The task:
Would you return each record that follows word for word, without its pictures?

Records excerpted from a collection:
·····

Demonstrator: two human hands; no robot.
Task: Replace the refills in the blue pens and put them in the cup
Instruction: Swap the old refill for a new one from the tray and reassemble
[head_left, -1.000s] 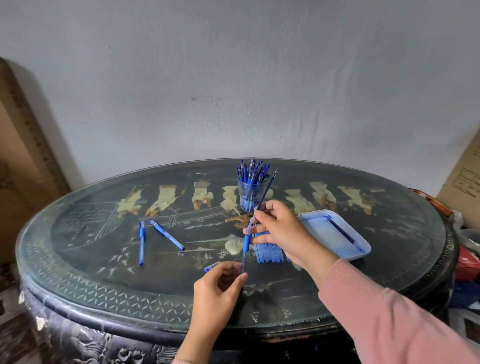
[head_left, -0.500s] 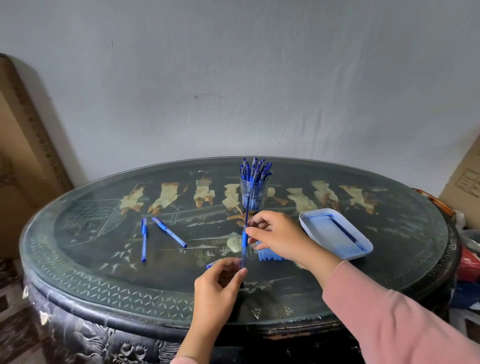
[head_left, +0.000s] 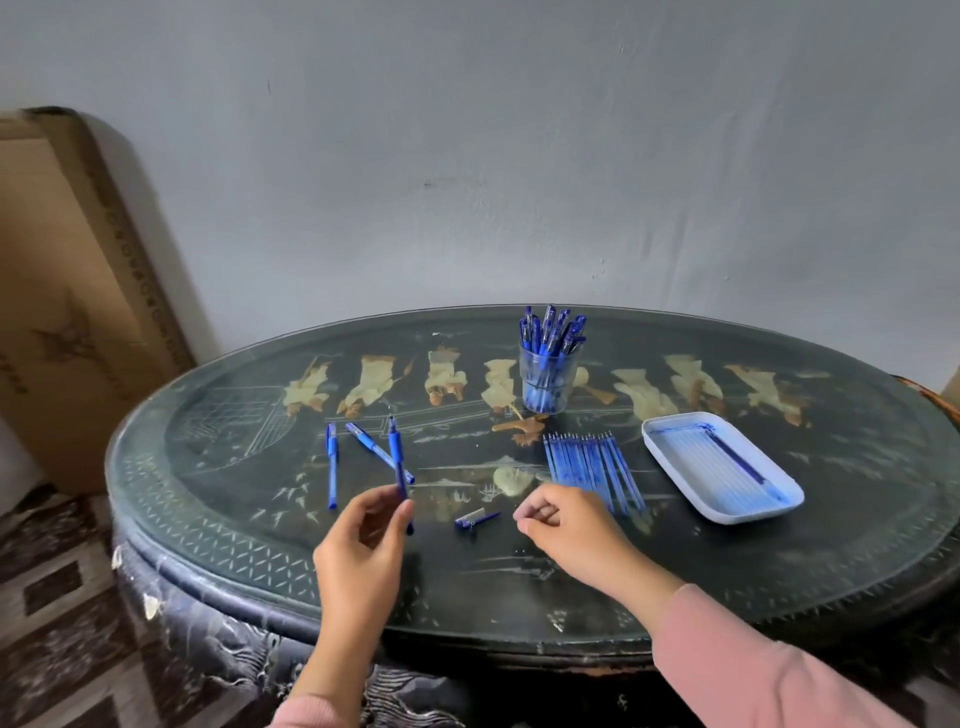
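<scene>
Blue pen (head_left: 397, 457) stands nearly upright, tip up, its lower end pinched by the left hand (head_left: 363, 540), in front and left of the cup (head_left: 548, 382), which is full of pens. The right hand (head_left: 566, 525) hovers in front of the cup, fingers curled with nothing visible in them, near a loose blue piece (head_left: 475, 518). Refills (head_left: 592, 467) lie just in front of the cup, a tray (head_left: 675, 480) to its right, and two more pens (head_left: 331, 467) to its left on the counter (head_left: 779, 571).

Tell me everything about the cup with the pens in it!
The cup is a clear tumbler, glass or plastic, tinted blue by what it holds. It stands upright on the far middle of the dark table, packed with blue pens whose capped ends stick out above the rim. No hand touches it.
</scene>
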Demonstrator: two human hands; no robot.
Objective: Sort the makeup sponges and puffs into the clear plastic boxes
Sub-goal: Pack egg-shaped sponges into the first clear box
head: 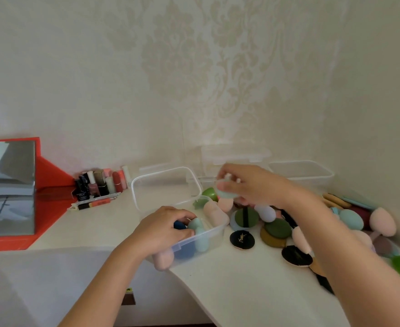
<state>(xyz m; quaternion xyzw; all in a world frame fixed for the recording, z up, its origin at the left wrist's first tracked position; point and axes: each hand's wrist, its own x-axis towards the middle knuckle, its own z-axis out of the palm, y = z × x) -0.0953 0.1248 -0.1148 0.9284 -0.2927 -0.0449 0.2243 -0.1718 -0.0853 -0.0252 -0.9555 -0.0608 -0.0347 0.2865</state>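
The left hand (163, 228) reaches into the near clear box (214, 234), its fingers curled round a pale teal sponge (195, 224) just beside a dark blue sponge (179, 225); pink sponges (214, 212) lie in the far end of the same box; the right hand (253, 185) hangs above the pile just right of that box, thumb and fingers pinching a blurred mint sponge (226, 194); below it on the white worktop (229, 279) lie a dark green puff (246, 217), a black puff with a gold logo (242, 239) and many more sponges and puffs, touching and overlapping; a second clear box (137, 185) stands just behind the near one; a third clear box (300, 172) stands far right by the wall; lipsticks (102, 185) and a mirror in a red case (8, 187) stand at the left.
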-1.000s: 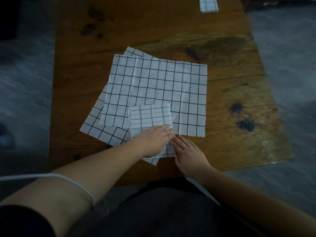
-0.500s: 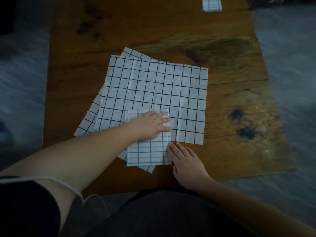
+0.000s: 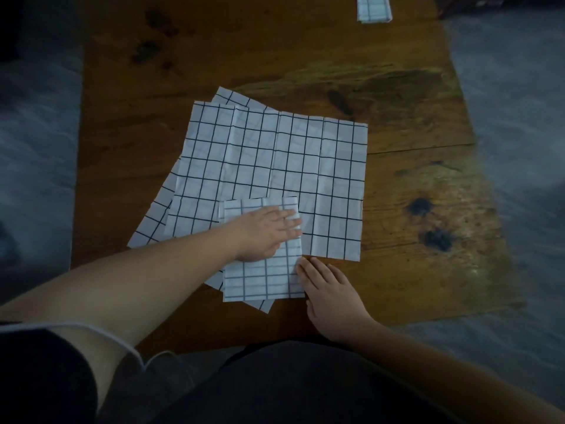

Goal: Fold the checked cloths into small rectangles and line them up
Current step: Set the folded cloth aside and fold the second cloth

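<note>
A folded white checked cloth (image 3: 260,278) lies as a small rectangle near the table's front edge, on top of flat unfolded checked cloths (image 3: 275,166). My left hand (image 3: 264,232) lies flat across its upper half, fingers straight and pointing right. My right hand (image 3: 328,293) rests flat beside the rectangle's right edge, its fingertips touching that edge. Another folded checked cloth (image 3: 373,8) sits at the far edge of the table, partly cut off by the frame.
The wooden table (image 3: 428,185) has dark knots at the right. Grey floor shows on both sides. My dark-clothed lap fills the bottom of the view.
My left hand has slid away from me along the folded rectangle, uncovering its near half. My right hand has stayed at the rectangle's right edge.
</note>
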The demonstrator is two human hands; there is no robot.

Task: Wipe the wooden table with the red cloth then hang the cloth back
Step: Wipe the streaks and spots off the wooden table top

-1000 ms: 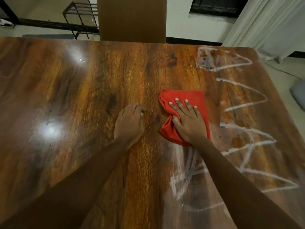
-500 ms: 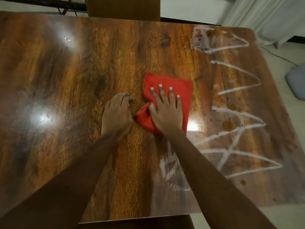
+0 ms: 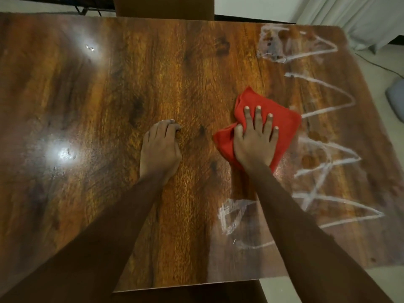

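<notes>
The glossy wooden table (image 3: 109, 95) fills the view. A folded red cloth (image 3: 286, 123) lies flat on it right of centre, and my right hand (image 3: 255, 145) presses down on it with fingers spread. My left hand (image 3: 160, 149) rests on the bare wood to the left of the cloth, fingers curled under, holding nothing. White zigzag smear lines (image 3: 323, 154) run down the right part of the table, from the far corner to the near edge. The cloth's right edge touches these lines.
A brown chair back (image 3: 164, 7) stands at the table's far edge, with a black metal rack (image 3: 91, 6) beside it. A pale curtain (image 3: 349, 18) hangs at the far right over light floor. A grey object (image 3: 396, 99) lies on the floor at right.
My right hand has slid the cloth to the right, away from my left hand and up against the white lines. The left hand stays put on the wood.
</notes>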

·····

Solution for this problem:
Demonstrator: two human hands; no robot.
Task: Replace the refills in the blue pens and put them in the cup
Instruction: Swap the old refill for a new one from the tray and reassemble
[head_left, -1.000s] 
[head_left, -0.500s] 
[head_left, +0.000s] 
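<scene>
Blue pen (head_left: 397, 457) stands nearly upright, tip up, its lower end pinched by the left hand (head_left: 363, 540), in front and left of the cup (head_left: 548, 382), which is full of pens. The right hand (head_left: 566, 525) hovers in front of the cup, fingers curled with nothing visible in them, near a loose blue piece (head_left: 475, 518). Refills (head_left: 592, 467) lie just in front of the cup, a tray (head_left: 675, 480) to its right, and two more pens (head_left: 331, 467) to its left on the counter (head_left: 779, 571).

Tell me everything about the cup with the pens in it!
The cup is a clear tumbler, glass or plastic, tinted blue by what it holds. It stands upright on the far middle of the dark table, packed with blue pens whose capped ends stick out above the rim. No hand touches it.
</scene>
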Demonstrator: two human hands; no robot.
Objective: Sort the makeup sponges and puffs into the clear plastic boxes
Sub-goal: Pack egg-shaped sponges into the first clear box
head: 
<state>(xyz m; quaternion xyzw; all in a world frame fixed for the recording, z up, its origin at the left wrist's first tracked position; point and axes: each hand's wrist, its own x-axis towards the middle knuckle, its own z-axis out of the palm, y = z × x) -0.0953 0.1248 -0.1148 0.9284 -0.2927 -0.0449 0.2243 -0.1718 -0.0853 -0.0252 -0.9555 -0.0608 -0.0347 0.2865</state>
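The left hand (163, 228) reaches into the near clear box (214, 234), its fingers curled round a pale teal sponge (195, 224) just beside a dark blue sponge (179, 225); pink sponges (214, 212) lie in the far end of the same box; the right hand (253, 185) hangs above the pile just right of that box, thumb and fingers pinching a blurred mint sponge (226, 194); below it on the white worktop (229, 279) lie a dark green puff (246, 217), a black puff with a gold logo (242, 239) and many more sponges and puffs, touching and overlapping; a second clear box (137, 185) stands just behind the near one; a third clear box (300, 172) stands far right by the wall; lipsticks (102, 185) and a mirror in a red case (8, 187) stand at the left.
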-1.000s: 
-0.500s: 
+0.000s: 

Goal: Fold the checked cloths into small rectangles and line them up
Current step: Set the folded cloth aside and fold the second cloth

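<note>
A folded white checked cloth (image 3: 260,278) lies as a small rectangle near the table's front edge, on top of flat unfolded checked cloths (image 3: 275,166). My left hand (image 3: 264,232) lies flat across its upper half, fingers straight and pointing right. My right hand (image 3: 328,293) rests flat beside the rectangle's right edge, its fingertips touching that edge. Another folded checked cloth (image 3: 373,8) sits at the far edge of the table, partly cut off by the frame.
The wooden table (image 3: 428,185) has dark knots at the right. Grey floor shows on both sides. My dark-clothed lap fills the bottom of the view.
My left hand has slid away from me along the folded rectangle, uncovering its near half. My right hand has stayed at the rectangle's right edge.
</note>
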The demonstrator is two human hands; there is no robot.

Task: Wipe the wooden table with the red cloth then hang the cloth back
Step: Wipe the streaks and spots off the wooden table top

-1000 ms: 
-500 ms: 
+0 ms: 

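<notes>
The glossy wooden table (image 3: 109, 95) fills the view. A folded red cloth (image 3: 286, 123) lies flat on it right of centre, and my right hand (image 3: 255, 145) presses down on it with fingers spread. My left hand (image 3: 160, 149) rests on the bare wood to the left of the cloth, fingers curled under, holding nothing. White zigzag smear lines (image 3: 323, 154) run down the right part of the table, from the far corner to the near edge. The cloth's right edge touches these lines.
A brown chair back (image 3: 164, 7) stands at the table's far edge, with a black metal rack (image 3: 91, 6) beside it. A pale curtain (image 3: 349, 18) hangs at the far right over light floor. A grey object (image 3: 396, 99) lies on the floor at right.
My right hand has slid the cloth to the right, away from my left hand and up against the white lines. The left hand stays put on the wood.
</notes>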

No further output is required, since the answer is complete.